6/13/2007 Love At First Sight: What Is Love?

6/13/2007 Love At First Sight: What Is Love?



Okay, so I have now eliminated the idea of soul-mates. I have analyzed the attraction between two people and discovered reasons. I have explained how a profound attraction can exist without words or experience. I have determined us as a species to be pleasure seekers. But before I get into pleasure seeking, I want to answer one question that needs to be answered in any discussion on love at first sight. What is love?

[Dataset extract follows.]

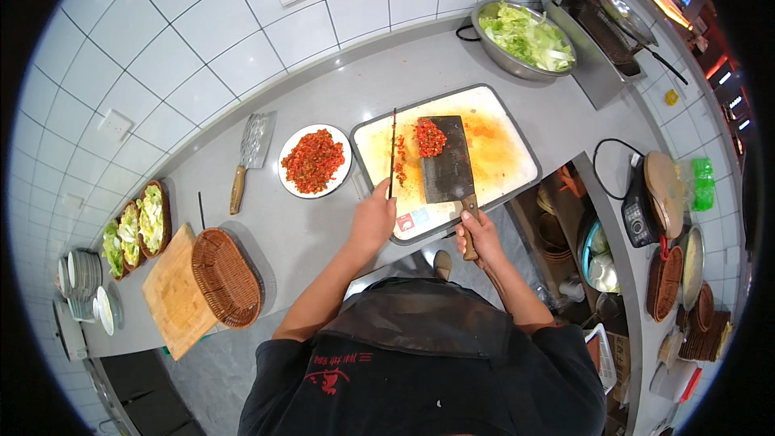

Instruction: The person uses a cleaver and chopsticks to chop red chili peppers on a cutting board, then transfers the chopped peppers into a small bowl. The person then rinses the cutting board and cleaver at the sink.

Let's reject out of hand that God sends us love from up above. Yes, it feels sublime, but c'mon. This isn't the dark ages. We don't need our imaginations dictated to us by Latin speaking pederasts. Let's also agree note to utter the words, “Love is what you believe it is.” Or, “Love exists if you believe in it.” Such pluralistic platitudes should certainly be a part of a mechanism that immediately robs the writer of the blog they are using to inflict such banalities on the world. So with that in mind...



Love Is...



It was the with the Ancient Hebrews that the idea of universal justice and the idea that all beings have access to God first appears. This made for a nice little merger with Plato's soul-mates idea. This makes for a nice little religion in our modern day. After all, we all can't be rich. Most of us will spend much of our lives being exploited by the rich and by our government. Most of us will have little pleasure in our lives. We will suffer all the agonies of a cruel God: cancer. Aids. Getting old. Arthritis. Broken bones. Alzheimer's. What will there be to live for? The compassion of others? Those moments when we can give love to each other? But when others are so willing to hurt and exploit, what terms can we set to make sure we find compassion without getting hurt? Soul-mates. That's the idea. Find your soul-mate and live for your family. Right?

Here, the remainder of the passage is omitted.